Until now, there wasn't any that the regulars could put forward.

(Obviously in machines running now, and having a certain
minimum size. Coffee machines with less than 1K of
RAM and similars do not count)

For the umpteenth time, it depends on what you mean by "stack". If
you mean an abstract last-in first-out data structure, then the
semantics of C function calls require a stack (but it's clear that
that's not what the original poster in this thread was referring to).
If you mean a typical contiguous hardware stack managed via a stack
pointer, at least one example of an implementation that *doesn't* use
such a thing has been mentioned here many times, namely an IBM
mainframe system that allocates function activation records on the
heap (or something similar).
 
H

Harald van Dijk

Richard Tobin said:

Presumably s/with/without/


He knows perfectly well that C does not insist on a stack, yet he claims
otherwise. What would *you* call that? Being parsimonious with the
truth? Creative ineptitude? Truth redefinition?

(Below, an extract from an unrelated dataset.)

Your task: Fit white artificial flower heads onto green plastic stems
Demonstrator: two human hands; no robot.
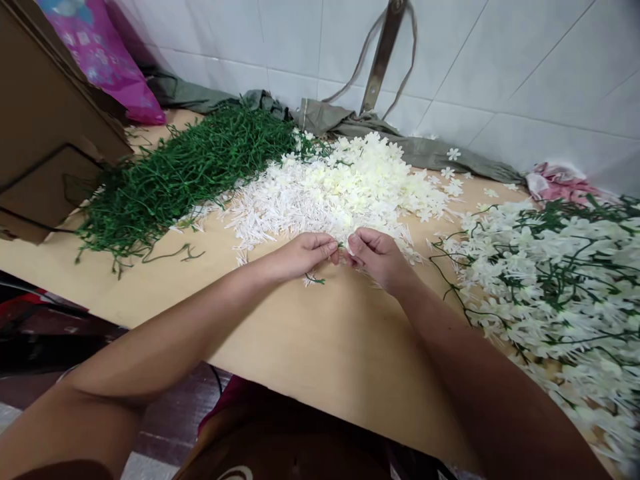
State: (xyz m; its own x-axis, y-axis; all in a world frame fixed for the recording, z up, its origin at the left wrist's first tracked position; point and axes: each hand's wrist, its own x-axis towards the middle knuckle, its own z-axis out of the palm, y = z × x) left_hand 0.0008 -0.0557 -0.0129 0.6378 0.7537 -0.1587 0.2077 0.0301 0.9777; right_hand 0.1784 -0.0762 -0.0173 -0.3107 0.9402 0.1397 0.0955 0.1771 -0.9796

A misunderstanding, hopefully. I agree with Richard Tobin that I
shouldn't have accused jacob navia of lying.
 
M

Malcolm McLean

Rod Pemberton said:
I think the following is more informative than all the other responses
you've gotten so far:

"Any function in C may be recursive (without special declaration) and most
possess several 'automatic' variables local to each invocation. These
characteristics suggest strongly that a stack must be used to store the
automatic variables, caller's return point, and saved registers local to
each function; in turn, the attractiveness of an implementation will
depend
heavily on the ease with which a stack can be maintained."
And if a function is recursive there's often no easy way of protecting the
top of the stack from overflow, because the depth of recursion tends to be
controlled by the input.
However a stack overflow is less likely than a buffer overrun into the stack
to be exploitable. When user can overwrite a return address and put
user-defiined bytes that the place the new return points to then you've got
either a security hole or the mother of all user-configurable programs.
 
W

Willem

jacob wrote:
) Willem wrote:
)> CJ wrote:
)> ) But my question is: Why does C insist on storing local variables on the
)> ) stack in the first place?
)>
)> It doesn't. Your question is moot.
)>
)>
)> SaSW, Willem
)
) This is wrong. Most C implementations use the hardware stack

It is perfectly correct. You should update your reading skills.
C does not ***INSIST*** on storing local variables on the stack.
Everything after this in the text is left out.